Another of Kerry's foreign policy advisors is Rand Beers. Sean Donahue of
the Massachusetts Anti-Corporate Clearinghouse wrote a revealing account
of Beers' career for the Counterpunch Web site last month.

Suffice to say that Beers was the public face of Clinton's deadly
crop-fumigation program in Colombia. He once said under oath that
Columbian terrorists had received training in Al Qaeda camps in
Afghanistan. (A claim he later had to withdraw.) "If John Kerry lets Rand
Beers continue to guide his foreign policy, a Kerry administration will be
no better for rural Colombians than a Bush administration," wrote Donahue.
Voters who want Sen.
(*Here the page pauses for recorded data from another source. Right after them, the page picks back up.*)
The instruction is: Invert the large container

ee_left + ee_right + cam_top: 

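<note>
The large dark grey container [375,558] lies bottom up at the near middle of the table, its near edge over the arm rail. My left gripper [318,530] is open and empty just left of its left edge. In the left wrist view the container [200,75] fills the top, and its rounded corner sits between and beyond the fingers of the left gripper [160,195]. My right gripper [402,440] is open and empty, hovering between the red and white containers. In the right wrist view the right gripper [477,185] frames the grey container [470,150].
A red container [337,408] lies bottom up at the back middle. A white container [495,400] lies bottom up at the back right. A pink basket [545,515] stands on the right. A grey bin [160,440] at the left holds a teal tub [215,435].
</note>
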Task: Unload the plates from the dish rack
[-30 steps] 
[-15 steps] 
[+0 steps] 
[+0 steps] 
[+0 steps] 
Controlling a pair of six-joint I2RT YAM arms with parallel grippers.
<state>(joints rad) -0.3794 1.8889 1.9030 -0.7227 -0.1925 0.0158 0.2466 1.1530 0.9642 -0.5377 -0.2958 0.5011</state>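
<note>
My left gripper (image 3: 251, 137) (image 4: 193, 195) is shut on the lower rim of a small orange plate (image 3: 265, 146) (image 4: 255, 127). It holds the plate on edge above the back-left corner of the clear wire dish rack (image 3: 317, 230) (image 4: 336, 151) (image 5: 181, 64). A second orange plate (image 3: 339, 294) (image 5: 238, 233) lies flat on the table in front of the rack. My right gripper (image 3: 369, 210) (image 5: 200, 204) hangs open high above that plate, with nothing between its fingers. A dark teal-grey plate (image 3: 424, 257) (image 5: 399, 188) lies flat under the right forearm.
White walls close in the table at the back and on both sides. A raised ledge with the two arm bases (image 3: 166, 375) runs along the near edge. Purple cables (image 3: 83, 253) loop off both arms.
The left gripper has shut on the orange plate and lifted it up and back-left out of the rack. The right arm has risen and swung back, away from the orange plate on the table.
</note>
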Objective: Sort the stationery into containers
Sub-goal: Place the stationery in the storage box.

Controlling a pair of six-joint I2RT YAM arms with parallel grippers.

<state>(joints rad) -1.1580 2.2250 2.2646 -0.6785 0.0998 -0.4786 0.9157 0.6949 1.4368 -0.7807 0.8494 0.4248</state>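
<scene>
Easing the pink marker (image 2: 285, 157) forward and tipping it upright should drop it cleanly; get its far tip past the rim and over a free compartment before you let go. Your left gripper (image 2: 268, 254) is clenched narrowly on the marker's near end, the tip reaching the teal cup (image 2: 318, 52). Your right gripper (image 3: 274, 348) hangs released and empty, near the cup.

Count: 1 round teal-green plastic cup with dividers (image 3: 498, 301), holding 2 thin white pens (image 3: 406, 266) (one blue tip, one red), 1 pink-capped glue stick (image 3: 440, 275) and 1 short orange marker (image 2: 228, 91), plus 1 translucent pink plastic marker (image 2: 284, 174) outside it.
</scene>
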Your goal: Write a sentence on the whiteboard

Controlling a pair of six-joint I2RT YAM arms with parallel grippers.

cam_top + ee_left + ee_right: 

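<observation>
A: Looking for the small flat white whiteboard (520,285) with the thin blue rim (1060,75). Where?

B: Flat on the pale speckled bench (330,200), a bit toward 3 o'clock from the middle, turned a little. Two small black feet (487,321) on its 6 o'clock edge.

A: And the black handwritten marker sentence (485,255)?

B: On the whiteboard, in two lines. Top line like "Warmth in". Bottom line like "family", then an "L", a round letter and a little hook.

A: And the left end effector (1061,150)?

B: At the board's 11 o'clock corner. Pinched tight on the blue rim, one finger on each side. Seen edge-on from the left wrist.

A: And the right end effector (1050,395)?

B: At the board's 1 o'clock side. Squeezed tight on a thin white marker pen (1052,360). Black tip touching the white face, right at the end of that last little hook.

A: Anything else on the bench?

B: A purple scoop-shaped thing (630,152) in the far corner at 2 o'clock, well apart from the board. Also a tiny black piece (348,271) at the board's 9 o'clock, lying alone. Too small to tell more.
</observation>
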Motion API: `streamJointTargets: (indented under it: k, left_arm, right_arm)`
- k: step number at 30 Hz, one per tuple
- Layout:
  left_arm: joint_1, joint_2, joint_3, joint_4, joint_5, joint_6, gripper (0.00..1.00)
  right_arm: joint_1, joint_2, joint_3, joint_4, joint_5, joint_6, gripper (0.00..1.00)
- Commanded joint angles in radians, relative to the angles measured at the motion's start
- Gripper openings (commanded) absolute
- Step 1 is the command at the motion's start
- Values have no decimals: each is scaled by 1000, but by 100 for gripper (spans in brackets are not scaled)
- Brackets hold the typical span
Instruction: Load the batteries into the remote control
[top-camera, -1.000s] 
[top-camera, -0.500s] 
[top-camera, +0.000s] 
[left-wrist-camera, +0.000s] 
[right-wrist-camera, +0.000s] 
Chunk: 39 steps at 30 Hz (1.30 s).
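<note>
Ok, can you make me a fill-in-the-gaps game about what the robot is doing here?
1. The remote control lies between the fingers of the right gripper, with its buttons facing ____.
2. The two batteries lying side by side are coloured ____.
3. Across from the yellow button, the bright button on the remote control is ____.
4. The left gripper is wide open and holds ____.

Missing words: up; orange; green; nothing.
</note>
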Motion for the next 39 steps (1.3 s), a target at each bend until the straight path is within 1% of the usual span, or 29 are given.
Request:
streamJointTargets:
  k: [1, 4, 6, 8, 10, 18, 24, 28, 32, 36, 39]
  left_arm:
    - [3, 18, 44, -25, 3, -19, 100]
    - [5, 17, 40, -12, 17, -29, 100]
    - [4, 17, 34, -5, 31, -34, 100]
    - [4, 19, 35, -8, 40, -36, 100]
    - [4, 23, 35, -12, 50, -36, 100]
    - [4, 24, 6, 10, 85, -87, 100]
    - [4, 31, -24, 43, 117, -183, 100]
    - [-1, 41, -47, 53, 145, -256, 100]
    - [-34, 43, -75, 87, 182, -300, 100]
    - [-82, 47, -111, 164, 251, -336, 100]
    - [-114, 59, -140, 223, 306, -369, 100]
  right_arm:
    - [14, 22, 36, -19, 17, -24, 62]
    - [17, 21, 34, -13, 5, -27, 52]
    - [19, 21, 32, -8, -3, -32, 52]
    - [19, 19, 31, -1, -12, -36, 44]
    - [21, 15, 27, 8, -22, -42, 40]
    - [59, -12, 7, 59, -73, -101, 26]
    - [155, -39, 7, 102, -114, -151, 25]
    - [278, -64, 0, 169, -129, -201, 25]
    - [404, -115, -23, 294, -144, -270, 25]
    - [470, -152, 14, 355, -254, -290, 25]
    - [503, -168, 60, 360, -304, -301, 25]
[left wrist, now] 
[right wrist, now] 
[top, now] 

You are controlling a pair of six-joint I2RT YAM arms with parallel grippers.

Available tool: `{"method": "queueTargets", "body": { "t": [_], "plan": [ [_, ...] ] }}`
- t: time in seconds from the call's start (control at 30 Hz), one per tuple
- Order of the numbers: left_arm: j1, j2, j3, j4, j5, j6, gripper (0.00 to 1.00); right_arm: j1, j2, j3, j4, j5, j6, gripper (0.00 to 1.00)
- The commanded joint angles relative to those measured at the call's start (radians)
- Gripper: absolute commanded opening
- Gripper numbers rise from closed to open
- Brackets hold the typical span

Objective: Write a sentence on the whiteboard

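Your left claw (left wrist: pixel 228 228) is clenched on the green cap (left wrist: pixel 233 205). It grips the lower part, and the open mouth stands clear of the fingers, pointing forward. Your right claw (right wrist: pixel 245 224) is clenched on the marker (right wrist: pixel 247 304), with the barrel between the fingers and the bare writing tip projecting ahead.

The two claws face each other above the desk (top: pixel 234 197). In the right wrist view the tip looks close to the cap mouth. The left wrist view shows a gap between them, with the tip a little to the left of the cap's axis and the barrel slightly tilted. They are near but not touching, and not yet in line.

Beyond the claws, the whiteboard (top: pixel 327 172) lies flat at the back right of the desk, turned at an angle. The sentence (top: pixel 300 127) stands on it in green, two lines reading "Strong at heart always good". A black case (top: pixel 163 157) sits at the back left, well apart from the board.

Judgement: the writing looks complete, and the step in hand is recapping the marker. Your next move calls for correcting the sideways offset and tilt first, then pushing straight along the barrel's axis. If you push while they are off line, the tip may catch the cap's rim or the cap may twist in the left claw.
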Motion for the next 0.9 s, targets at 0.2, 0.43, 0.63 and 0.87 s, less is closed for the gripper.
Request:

Kerry to offer a humane alternative to Bush should
demand that the senator pledge now not to make Beers secretary of state.

Rounding out Kerry's team is William Perry. As Clinton-era secretary of
defense, Perry spearheaded a post-cold war plan to restructure the defense
industry, but the Perry plan wasn't quite the "peace dividend" Americans
had in mind. Perry pushed a government program that paid military
contractors to consolidate, arguing that only vast conglomerates would
have what it takes to compete in the 21st Century. The Pentagon provided
partial underwriting for defense industry mergers. In what critic Bernie
Sanders, I-VT, dubbed "payoffs for layoffs," Perry's Pentagon picked up
the costs of moving equipment, dismantling factories and providing golden
parachutes for top executives. Foreign Policy in Focus reports that Perry
had to get a conflict of interest waiver before he could greenlight the
merger-subsidy program. He worked as a paid consultant for Martin Marietta
immediately before joining the Clinton administration.

Today, Lockheed Martin, which was created in a merger announced just
months after the start of Perry's policy, is the nation's top weapons
maker. Its component parts include Martin Marietta, Loral Defense and
General Dynamics. The mergers shrank company payrolls, but hugely expanded
their political influence. When he retired in '98 Perry joined the board
of one of the biggest -- the Seattle-based Boeing Corporation. For those
who are interested, Perry also joined the Carlyle group, the Saudi-based
firm whose partners include no end of world leaders, including former
British Prime Minster John Major, former secretary of state James Baker
and the first President Bush.

Anyone but Bush maybe, but many voters might also want to see in
government anyone but Morningstar, Perry and Beers.